Thursday, March 28, 2013

Dreaming



I had planned on including the popular "When I grow up" song, by the Pussycat dolls. But really, I think this one captures me a little bit better than that one. Either way, if you connect more with the other, I'll include a link at the bottom. 

Not the point though.

When we're young, we're all dreamers. Even the realists in the group are forever dreaming. Dreaming of who they'll be, what they'll do, where they'll live, how many kids they'll have. Then there are all of us dreamers that dream of all those things and then some. Like how many dogs we'll have, how we'll have a magic farm full of happy and well-fed animals that will never die, how we'll build a gingerbread castle out of all the candy in the world and let kids have candy for free but adults have to pay a bajillion dollars for a single piece. 

It's those dreams that held us together, connected us to each other. 

When we're young, we dream even in our daily activities. You weren't picking up the leaves in the yard, you were harvesting life-saving food-stuffs from dangerous enemy lands. You weren't cutting the grass, you were slowing the growth of the deadly Medusa-turf.
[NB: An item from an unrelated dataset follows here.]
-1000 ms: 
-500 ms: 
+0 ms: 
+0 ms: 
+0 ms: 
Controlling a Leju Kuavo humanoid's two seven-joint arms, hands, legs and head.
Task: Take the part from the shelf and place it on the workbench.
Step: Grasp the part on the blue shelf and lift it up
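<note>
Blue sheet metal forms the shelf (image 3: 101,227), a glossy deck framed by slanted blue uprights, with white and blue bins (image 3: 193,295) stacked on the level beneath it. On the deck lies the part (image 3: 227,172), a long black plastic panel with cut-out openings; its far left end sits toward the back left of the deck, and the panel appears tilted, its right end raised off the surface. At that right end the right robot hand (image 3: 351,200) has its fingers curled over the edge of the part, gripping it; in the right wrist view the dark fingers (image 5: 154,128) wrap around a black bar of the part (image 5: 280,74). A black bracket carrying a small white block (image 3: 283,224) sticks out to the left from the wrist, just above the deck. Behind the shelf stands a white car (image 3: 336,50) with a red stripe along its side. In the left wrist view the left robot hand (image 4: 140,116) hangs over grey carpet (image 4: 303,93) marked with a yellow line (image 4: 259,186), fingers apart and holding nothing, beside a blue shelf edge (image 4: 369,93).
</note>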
You weren't going to school, you were meeting up with your fellow warriors to brave the most dangerous lands of all time. Or, if you were like me and you enjoyed school, you were running off to the magical place where you'd have free access to all the world's knowledge and when you were done you'd take over the world... And build those gingerbread castles.
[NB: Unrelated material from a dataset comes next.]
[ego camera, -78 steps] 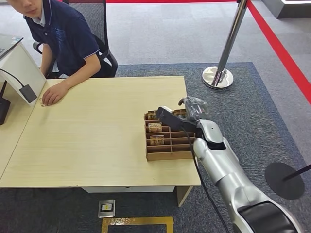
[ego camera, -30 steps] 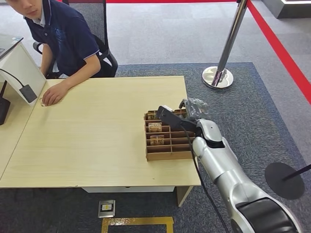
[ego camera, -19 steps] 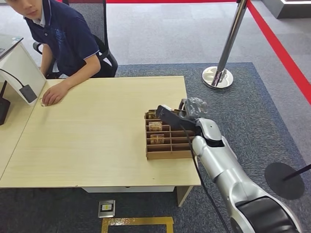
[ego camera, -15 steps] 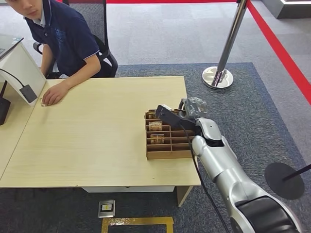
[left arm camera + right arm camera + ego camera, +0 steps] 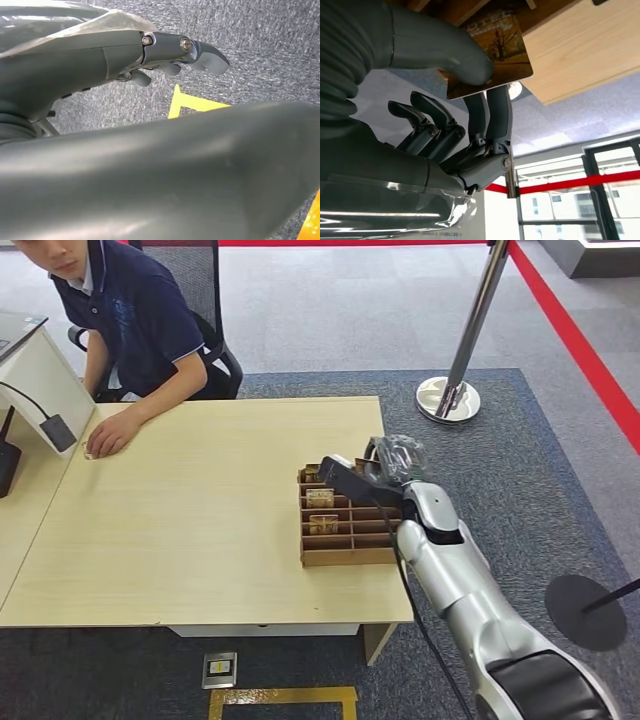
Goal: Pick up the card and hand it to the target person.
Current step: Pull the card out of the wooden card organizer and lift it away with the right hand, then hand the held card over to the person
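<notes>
Our right hand (image 5: 389, 462) over tray (image 5: 343, 555) on surface (image 5: 189, 530); right wrist view reveals fingers (image 5: 497, 115) and thumb pinching card (image 5: 497, 47). Left hand (image 5: 113, 50) holds nothing.

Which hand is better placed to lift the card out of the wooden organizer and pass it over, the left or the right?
The right. The right hand already pinches the card at the organizer's far end. The left hand hangs over the carpet floor, holding nothing.

one person (image 5: 128, 315), one organizer (image 5: 343, 530), three cards (image 5: 323, 524)
</notes>
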`<act>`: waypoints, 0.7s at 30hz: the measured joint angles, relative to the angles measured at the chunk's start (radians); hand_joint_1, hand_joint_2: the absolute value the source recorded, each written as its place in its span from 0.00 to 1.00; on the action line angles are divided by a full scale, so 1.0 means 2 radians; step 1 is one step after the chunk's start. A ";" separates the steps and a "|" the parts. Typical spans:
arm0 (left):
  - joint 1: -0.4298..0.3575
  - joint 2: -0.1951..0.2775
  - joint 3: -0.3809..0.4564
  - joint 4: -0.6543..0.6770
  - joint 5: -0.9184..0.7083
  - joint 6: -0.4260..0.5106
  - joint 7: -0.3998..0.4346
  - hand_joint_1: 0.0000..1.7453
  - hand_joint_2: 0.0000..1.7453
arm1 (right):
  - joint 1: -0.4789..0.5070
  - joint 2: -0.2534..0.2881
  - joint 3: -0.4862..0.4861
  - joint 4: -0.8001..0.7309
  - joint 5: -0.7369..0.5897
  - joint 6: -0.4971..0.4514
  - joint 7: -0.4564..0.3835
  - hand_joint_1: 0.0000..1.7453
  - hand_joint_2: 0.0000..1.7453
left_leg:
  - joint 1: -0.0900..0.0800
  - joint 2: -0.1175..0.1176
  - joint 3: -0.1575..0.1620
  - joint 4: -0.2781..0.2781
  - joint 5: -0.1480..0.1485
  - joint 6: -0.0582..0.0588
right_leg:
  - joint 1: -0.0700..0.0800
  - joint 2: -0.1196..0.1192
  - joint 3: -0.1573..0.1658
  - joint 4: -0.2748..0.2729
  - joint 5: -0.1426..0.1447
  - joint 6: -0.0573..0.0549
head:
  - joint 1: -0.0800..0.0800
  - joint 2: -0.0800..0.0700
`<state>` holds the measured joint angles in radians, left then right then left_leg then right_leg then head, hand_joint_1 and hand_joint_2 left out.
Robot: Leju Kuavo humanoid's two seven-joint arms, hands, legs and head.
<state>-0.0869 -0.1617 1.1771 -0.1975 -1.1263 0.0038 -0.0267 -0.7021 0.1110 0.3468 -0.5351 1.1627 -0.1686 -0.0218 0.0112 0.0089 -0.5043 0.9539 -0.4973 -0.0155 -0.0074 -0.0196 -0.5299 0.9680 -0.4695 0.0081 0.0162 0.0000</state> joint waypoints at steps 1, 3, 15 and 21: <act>0.000 0.000 0.001 0.000 0.001 0.000 0.000 0.00 0.00 | 0.007 -0.002 0.000 -0.020 -0.001 0.005 -0.002 1.00 1.00 | 0.000 0.000 0.000 0.000 0.000 0.000 | 0.000 0.000 0.000 0.000 0.000 0.000 | 0.000 0.000; 0.000 0.000 0.002 0.000 0.002 0.001 0.000 0.00 0.00 | 0.024 -0.006 0.002 -0.067 -0.002 0.021 -0.003 1.00 1.00 | 0.000 0.000 0.000 0.000 0.000 0.000 | 0.000 0.000 0.000 0.000 0.000 0.000 | 0.000 0.000; 0.000 0.000 0.005 0.000 -0.015 -0.006 -0.021 0.00 0.00 | 0.058 -0.021 0.049 -0.299 -0.034 0.069 -0.011 1.00 1.00 | 0.000 0.000 -0.001 0.000 0.000 0.000 | 0.000 0.000 -0.001 0.000 0.000 0.000 | 0.000 0.000; -0.002 0.000 0.005 0.000 -0.019 -0.008 -0.020 0.00 0.00 | 0.002 0.010 0.074 -0.260 -0.050 0.053 -0.031 1.00 1.00 | 0.000 0.000 0.000 0.000 0.000 0.000 | 0.000 0.000 -0.001 0.001 0.000 0.000 | 0.000 0.000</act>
<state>-0.0902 -0.1622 1.1865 -0.1972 -1.1644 -0.0125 -0.0667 -0.6986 0.1312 0.4942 -1.0553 1.0634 -0.0630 -0.0833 0.0113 0.0095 -0.5051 0.9538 -0.4965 -0.0164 -0.0075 -0.0196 -0.5312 0.9695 -0.4691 0.0076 0.0162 0.0000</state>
And through all that, we always had a hundred friends with us, dreaming and scheming the very same things. Yet as adults, we find we have fewer friends and more distance between finding new ones. We talk about each other when we aren't around, we secretly wish for something or someone to sabotage something great in each other's lives so we can get a leg up on the "competition", we root around each other's private life when we don't mean well just to feel better about ourselves. 

What happened?

What happened to sharing our suckers and taffy, even when the adults told us it was a bad idea? What happened to helping a friend get up after a nasty fall, and wiping the dirt off their bloody knees? What happened to getting off our own swing of pleasure to give a little nudge to the friend next to us so they could go higher, faster? 

We didn't look at our 5 year old friend and say, "Get your own candy, this one is mine."
We didn't look at our 5 year old friend and say, "Too bad you fell, now you're gonna lose!"
We didn't look at our 5 year old friend and say, "Push yourself, I'm swinging!"
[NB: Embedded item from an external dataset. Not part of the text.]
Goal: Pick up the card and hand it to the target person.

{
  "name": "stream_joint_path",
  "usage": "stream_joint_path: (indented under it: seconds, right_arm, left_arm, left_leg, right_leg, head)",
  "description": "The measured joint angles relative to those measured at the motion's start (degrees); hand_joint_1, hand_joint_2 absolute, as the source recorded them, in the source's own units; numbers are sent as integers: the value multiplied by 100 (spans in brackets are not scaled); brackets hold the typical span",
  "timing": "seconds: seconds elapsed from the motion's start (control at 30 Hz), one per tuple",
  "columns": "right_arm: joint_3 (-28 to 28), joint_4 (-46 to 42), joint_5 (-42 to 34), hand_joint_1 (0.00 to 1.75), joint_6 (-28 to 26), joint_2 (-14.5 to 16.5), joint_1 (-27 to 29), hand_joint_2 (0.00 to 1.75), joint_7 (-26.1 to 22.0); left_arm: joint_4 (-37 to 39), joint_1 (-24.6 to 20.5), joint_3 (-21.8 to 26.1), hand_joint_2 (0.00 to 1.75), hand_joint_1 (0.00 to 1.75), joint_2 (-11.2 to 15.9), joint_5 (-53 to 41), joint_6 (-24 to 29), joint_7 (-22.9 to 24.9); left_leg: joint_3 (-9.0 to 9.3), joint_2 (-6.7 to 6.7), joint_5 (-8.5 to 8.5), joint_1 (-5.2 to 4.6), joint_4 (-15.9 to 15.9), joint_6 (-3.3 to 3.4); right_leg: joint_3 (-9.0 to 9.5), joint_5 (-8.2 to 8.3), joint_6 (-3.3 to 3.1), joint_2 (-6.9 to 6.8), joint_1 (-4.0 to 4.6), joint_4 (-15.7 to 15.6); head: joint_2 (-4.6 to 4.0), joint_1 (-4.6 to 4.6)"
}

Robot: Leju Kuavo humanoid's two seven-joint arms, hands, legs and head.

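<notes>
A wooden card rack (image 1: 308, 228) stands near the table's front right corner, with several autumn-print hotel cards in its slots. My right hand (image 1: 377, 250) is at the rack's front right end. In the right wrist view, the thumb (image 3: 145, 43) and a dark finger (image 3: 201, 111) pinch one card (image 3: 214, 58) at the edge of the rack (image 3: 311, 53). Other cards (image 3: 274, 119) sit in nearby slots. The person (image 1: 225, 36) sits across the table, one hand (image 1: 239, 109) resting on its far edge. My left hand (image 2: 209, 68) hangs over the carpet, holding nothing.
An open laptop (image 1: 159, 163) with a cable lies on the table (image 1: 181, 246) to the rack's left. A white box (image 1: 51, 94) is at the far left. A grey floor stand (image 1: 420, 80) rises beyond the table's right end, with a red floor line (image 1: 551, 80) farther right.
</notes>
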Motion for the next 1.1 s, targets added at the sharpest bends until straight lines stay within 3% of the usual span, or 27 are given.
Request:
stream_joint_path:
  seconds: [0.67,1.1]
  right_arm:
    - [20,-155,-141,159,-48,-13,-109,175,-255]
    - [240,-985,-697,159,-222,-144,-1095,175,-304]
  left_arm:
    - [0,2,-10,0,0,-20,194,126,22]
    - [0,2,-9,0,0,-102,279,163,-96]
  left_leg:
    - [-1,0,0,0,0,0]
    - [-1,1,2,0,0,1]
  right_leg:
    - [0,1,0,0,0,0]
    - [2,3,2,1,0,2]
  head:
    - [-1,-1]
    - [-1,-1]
We didn't care that it would take away a few millimeters of lollipop, a few drops of blood, a few seconds of our time. It was our friend, and that's what friends did. 

What happened?

We stopped dreaming. We stopped feeling, and believing; And we started thinking. And what happened when we started thinking? We started OVER thinking. Rationalizing all the things we couldn't do. We couldn't fly, because we didn't have wings. We couldn't swim, because we would drown. And when we stopped enjoying every moment of every day, we started over-celebrating the "milestones".

I'm 16, my next milestone isn't until I'm 18.
I'm 18, my next milestone isn't until I'm 21.
I'm 21, my next milestone isn't until I'm 30. 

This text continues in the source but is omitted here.